In 1986, while Biff was chair, our indefatigable graduate student Dru Gladney arranged a UW faculty tour of “Nationalities Universities” in Beijing, Kunming, and Chengdu, where Biff would lecture on Anglophone studies of ethnicity and nationality. I was there primarily to be Biff’s interpreter. He happened to arrive in Beijing before I did, and when I arrived at the foreigners’ dormitory at the Central University for Nationalities in Beijing, I found Biff, dressed in a sarong, in one of the spare concrete rooms characteristic of China in the 1980s. He pulled a bottle of Scotch out of his woven shoulder-bag (Karen, perhaps?) and offered me a drink. He wasn’t much of a drinker, but he said it helped him sleep when he was getting over jet lag.
Having spent much of his life in Thailand, Biff liked his food zapped with a few peppers, but at that time foreigner-managers in China were reluctant to serve anything but the blandest food to White people. At one of the first meals, Biff asked for some hot sauce. After that, wherever we went, Biff’s dossier preceded us, and there were plenty of peppers in the dishes or on the side at every meal.
When Biff retired in 2006, there was a huge, two-day celebration in the Walker Ames Room in Kane Hall.

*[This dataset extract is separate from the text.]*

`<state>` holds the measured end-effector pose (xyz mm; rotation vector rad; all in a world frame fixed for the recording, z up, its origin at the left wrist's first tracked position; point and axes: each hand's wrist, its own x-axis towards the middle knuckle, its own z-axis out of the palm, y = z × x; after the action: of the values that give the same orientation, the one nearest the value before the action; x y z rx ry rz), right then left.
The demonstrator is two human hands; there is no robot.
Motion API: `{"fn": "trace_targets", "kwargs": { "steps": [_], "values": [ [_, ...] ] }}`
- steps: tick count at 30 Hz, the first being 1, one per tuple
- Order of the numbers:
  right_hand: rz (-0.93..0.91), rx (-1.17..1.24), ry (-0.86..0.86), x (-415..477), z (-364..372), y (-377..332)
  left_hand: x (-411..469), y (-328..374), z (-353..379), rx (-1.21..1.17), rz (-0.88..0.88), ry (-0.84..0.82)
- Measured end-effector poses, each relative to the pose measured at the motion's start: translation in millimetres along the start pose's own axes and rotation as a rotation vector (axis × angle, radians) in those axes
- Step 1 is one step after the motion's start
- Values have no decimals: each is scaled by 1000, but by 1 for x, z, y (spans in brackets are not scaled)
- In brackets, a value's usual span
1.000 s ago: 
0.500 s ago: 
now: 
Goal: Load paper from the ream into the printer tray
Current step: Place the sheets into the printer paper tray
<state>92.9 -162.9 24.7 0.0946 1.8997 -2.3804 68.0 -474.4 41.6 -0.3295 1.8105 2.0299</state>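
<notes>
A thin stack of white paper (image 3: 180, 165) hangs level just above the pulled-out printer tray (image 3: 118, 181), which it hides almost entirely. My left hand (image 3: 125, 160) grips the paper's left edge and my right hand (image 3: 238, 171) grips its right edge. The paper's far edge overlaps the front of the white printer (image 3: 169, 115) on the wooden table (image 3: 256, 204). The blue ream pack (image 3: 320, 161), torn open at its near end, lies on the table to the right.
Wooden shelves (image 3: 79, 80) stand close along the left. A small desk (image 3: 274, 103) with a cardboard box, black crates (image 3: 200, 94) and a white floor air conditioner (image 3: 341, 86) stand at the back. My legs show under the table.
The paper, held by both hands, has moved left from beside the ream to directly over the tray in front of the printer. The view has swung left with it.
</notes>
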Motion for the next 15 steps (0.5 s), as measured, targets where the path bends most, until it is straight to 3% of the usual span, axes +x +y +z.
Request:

James Scott, the great scholar of Asian political economy, gave the keynote, entitled “The Hill People don’t Write, but Professor Keyes Does,” which was both a preview of Scott’s The Art of Not Being Governed and a tribute to Biff’s major contributions to Southeast Asian studies. Even more impressive was the crowd: scholars from Thailand, Vietnam, Japan, China, and Taiwan, as well as from all over North America, some of whom looked upon Biff as a colleague, but more as a mentor. For me he was both.
Biff continued to teach and mentor part-time after his official retirement, and also completed four books. Eventually, he and Jane moved to Portland to be closer to their son Jonathan and his growing family, and I only saw him twice after that. In 2017, we stopped by after watching the total solar eclipse in Corvallis, and although Biff had long been diagnosed with ALS, he seemed fine, fixing tea as Barbara, Jane, and I sat in the garden. But it was not a shock last December when our longtime demographer colleague Charlie Hirschman wrote to say that Biff was declining and would like a call. He was frail, but in the best of spirits, and we talked—gossiped really—for about 20 minutes; my last words to him were probably “Merry Christmas.” On January 3, Biff left us, and he left an unforgettable legacy of students, colleagues, and friends. He is survived by Jane, his wife and collaborator of over half a century, and by sons Nick and Jon and their families.